> **The problem**: When a line of the entries contains "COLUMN", please list that line.

Stored data entries
──────────

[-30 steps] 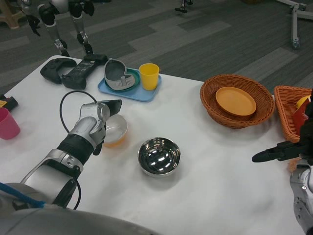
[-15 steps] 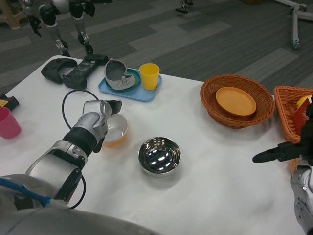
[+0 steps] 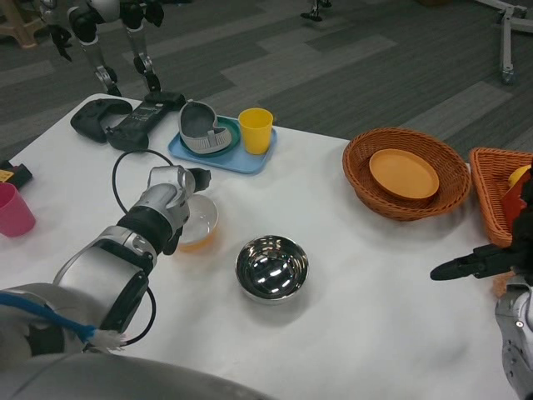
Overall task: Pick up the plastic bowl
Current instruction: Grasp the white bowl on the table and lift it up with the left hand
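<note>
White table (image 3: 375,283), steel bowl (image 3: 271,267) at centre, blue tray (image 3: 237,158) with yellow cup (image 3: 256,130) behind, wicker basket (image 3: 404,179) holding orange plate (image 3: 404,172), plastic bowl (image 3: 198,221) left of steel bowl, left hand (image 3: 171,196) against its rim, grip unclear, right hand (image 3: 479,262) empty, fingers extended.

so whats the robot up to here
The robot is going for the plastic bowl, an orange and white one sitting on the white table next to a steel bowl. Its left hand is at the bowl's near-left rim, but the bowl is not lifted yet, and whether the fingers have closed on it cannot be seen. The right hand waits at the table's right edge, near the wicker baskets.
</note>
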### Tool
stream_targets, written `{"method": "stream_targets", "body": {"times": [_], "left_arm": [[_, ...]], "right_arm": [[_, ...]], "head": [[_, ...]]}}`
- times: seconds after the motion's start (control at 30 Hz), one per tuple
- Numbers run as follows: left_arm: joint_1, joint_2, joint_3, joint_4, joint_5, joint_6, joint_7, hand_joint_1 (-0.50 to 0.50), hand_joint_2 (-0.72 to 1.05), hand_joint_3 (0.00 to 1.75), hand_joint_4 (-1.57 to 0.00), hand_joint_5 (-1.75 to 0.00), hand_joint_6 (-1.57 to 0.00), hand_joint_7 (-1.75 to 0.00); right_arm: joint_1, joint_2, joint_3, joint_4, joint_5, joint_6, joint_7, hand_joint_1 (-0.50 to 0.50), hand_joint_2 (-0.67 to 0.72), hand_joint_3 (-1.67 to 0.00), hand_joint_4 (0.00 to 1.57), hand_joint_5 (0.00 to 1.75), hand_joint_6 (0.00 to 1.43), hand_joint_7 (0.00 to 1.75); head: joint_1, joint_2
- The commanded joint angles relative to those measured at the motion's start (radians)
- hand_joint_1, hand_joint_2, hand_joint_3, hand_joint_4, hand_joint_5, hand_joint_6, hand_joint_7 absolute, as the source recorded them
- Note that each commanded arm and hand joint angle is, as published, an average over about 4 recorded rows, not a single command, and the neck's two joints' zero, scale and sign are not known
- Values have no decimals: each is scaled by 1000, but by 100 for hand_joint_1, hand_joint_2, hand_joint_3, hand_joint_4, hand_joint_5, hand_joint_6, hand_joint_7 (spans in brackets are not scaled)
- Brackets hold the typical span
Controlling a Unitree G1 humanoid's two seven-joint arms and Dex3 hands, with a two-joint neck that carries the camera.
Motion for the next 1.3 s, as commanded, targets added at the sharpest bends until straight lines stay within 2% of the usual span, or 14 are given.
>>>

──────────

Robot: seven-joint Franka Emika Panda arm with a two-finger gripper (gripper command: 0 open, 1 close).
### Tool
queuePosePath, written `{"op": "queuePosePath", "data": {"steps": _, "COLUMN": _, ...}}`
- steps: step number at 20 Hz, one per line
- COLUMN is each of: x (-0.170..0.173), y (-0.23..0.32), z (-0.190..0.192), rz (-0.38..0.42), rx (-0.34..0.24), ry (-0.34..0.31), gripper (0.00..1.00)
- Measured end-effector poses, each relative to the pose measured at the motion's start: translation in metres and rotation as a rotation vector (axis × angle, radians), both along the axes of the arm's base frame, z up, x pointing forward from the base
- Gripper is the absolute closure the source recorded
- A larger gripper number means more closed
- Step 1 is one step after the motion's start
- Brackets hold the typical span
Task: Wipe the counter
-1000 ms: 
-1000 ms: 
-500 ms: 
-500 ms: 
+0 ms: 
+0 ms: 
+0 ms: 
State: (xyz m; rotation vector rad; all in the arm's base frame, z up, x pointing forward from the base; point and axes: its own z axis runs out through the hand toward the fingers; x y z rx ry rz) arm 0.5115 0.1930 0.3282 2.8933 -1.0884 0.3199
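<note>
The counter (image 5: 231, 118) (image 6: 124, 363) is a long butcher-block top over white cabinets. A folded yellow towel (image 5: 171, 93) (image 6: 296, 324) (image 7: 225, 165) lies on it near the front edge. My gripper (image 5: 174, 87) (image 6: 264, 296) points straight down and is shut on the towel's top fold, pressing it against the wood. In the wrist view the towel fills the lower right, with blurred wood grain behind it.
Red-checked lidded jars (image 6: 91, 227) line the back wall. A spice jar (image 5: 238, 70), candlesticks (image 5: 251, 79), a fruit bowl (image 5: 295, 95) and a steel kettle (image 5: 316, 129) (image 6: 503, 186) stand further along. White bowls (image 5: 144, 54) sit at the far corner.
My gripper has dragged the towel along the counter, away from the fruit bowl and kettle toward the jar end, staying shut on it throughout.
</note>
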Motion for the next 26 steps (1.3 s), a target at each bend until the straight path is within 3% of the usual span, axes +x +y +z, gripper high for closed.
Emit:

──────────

> **Solution**:
queuePosePath, written `{"op": "queuePosePath", "data": {"steps": _, "COLUMN": _, ...}}`
- COLUMN is each of: x (-0.170..0.173), y (-0.23..0.32), z (-0.190..0.192), rz (-0.38..0.42), rx (-0.34..0.24), ry (-0.34..0.31), gripper (0.00..1.00)

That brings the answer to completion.